* **HOW TO COMPLETE THIS TASK**:
Reproduce, exactly, the lines of the material below from the line containing "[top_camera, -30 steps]" through the line containing "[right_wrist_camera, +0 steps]", with both end lines included and nothing else.

### MATERIAL SUPPLIED

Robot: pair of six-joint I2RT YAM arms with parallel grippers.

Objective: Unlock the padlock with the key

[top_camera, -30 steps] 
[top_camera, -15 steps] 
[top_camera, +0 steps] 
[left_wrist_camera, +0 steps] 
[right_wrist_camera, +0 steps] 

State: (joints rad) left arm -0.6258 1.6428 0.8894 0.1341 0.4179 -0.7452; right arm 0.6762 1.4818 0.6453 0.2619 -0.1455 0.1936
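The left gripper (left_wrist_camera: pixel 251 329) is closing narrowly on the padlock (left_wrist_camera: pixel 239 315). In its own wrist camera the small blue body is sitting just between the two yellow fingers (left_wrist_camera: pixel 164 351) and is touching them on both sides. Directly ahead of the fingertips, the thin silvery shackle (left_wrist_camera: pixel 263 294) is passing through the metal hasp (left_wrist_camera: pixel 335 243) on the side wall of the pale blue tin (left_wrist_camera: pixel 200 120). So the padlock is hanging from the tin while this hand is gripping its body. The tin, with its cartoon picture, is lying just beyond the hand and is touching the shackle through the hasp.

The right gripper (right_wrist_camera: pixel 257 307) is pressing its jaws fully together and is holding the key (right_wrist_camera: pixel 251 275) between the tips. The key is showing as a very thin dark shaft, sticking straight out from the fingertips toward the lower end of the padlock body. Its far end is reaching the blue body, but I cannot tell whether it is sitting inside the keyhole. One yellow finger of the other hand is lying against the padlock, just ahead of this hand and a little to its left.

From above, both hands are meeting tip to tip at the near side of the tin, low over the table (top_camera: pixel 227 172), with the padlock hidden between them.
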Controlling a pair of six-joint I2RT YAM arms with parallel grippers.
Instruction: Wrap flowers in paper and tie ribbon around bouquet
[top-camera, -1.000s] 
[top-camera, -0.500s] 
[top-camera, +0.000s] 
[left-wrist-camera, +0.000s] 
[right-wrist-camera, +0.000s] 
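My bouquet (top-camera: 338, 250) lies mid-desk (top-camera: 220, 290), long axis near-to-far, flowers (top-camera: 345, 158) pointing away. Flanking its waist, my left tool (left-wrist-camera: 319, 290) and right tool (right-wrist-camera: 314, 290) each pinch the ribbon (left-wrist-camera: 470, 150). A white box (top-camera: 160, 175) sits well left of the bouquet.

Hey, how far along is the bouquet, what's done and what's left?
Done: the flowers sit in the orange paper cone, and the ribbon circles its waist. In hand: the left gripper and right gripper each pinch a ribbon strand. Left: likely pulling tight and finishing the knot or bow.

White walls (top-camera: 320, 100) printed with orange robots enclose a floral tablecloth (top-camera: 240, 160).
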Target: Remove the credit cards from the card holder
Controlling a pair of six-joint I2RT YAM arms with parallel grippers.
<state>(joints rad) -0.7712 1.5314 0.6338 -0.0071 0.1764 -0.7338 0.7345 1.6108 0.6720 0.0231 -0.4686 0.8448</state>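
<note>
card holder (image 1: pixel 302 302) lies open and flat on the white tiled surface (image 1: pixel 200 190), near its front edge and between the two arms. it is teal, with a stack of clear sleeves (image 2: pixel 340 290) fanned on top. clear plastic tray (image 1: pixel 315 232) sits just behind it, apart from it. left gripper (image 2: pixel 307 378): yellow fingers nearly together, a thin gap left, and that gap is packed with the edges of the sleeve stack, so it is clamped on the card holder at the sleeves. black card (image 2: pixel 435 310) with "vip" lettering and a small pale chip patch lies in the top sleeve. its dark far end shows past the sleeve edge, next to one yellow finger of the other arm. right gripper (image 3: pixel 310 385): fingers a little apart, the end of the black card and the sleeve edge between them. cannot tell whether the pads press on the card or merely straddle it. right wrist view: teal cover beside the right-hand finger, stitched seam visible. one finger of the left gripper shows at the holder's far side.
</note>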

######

* **TASK ANSWER**:
[top_camera, -30 steps] 
[top_camera, -15 steps] 
[top_camera, +0 steps] 
[left_wrist_camera, +0 steps] 
[right_wrist_camera, +0 steps] 

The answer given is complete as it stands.